Job History

Job History#

by Silvia Mazzoni, DesignSafe, 2025

Using the job ID (uuid), you can access detailed metadata on a job via Tapis’s getJobHistory method.

The command is used to retrieve detailed information about each stage of a job.
You can retrieve information about the duration of each stage.

We are going to use a python function for all this, it collects the output

Using local utilities library

Connect to Tapis#

t=OpsUtils.connect_tapis()

 -- Checking Tapis token --
 Token loaded from file. Token is still valid!
 Token expires at: 2025-08-21T02:49:32+00:00
 Token expires in: 3:39:29.216361
-- LOG IN SUCCESSFUL! --

Get Job History from Tapis#

Purpose: Get a timestamped history of job status changes.

This is valuable data because it echoes all stages of your job

get_tapis_job_history_data.py

# ../OpsUtils/OpsUtils/Tapis/get_tapis_job_history_data.py
def get_tapis_job_history_data(
    t,
    jobUuid: str,
    print_out: bool = True,
    return_data: bool = False,
    get_job_error_message: bool = False,
):
    """
    Retrieve and summarize a TACC/Tapis job's history, including step durations,
    data-transfer metrics, and any job error messages.

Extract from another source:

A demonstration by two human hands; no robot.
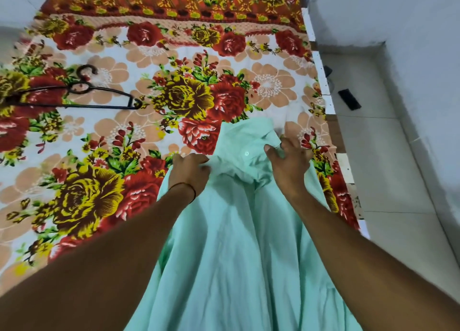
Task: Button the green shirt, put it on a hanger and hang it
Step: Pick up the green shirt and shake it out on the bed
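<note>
A home bedroom is indicated: a bed (323,82) is covered by a floral bedsheet (154,57) across the left and centre of the frame, a black hanger (82,92) is laid on it at the left, and a pale tiled floor (378,161) is bounded by white walls (403,12) at the right

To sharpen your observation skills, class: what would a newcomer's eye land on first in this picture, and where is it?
The loud floral bedsheet in red, yellow and peach fills the upper and left picture. Across it spreads the mint green shirt, running from the bottom centre upward, with the left hand and right hand gripping the cloth near its collar. A dark hanger lies apart at the left.
</note>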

Optionally prints a
    readable summary (Jupyter-friendly if ipywidgets is available) and/or
    returns structured data for further analysis.

    What it does
    ------------
    - Calls `t.jobs.getJobHistory(jobUuid=...)`.
    - Computes time spent in each job status (e.g., QUEUED, RUNNING).
    - Extracts transfer metrics for input/archive staging events.
    - Collects JOB_ERROR_MESSAGE entries (if present).
    - Prints accordion-style sections in Jupyter (if ipywidgets is available),
      otherwise prints plain text sections.
    - Optionally returns structured dictionaries.

    Parameters
    ----------
    t : tapipy.tapis.Tapis
        Authenticated Tapis client.
    jobUuid : str
        Job UUID to inspect.
    print_out : bool, default True
        If True, print summaries (accordion in Jupyter, plain text otherwise).
    return_data : bool, default False
        If True, return structured data dictionaries (see Returns).
    get_job_error_message : bool, default False
        If True, ensure error messages section prints (if any are found).

    Returns
    -------
    dict | int | None
        - When `return_data=True`, returns:
            {
              "StepsMetricsDict": { "created": {...}, "duration": {..., "TOTAL": seconds} },
              "DataTransfersDict": { : {metrics...}, ... },
              "JobHistory": ,
              "JobErrorList": [ {event, created, eventDetail, jobStatus, message}, ... ]
            }
        - If an API error occurs (fetching history), returns `-1`.
        - Otherwise returns `None`.

    Example
    -------
    # Print to screen and get data back:
    info = get_tapis_job_history_data(t, jobUuid, print_out=True, return_data=True)
    print(info["StepsMetricsDict"]["duration"].get("RUNNING", 0))

    Author
    ------
    Silvia Mazzoni, DesignSafe (silviamazzoni@yahoo.com)

    Date
    ----
    2025-08-14

    Version
    -------
    1.0
    """
    # Silvia Mazzoni, 2025
    from datetime import datetime, timezone
    from OpsUtils import OpsUtils

    # --- Helpers -------------------------------------------------------------
    def _parse_tacc_time(ts: str) -> float:
        """
        Parse Tapis/TACC ISO timestamps to a Unix epoch (float seconds).
        Accepts microseconds or no microseconds; 'Z' treated as UTC.
        """
        if not ts:
            return 0.0
        s = ts.strip().replace("Z", "+00:00")
        try:
            # Try with microseconds first
            dt = datetime.fromisoformat(s)
        except ValueError:
            # Fallbacks if some variants sneak in; best-effort
            try:
                # Remove fractional seconds if present and retry
                if "." in s:
                    s2 = s.split(".", 1)[0] + "+00:00"
                    dt = datetime.fromisoformat(s2)
                else:
                    raise
            except Exception:
                # Return 0.0 if we cannot parse
                return 0.0
        # Make sure it's timezone-aware UTC
        if dt.tzinfo is None:
            dt = dt.replace(tzinfo=timezone.utc)
        return dt.timestamp()

    def _get_job_history(t, jobUuid):
        try:
            return t.jobs.getJobHistory(jobUuid=jobUuid)
        except Exception as e:
            print(e)
            return -1

    # --- Fetch history -------------------------------------------------------
    JobHistory = _get_job_history(t, jobUuid)
    if JobHistory == -1:
        return -1

    # --- Print toggles -------------------------------------------------------
    printStepDurations = bool(print_out)
    printInput = bool(print_out)
    printAllSteps = bool(print_out)
    printLastStep = bool(print_out)
    printJobErrorMessage = bool(print_out) or bool(get_job_error_message)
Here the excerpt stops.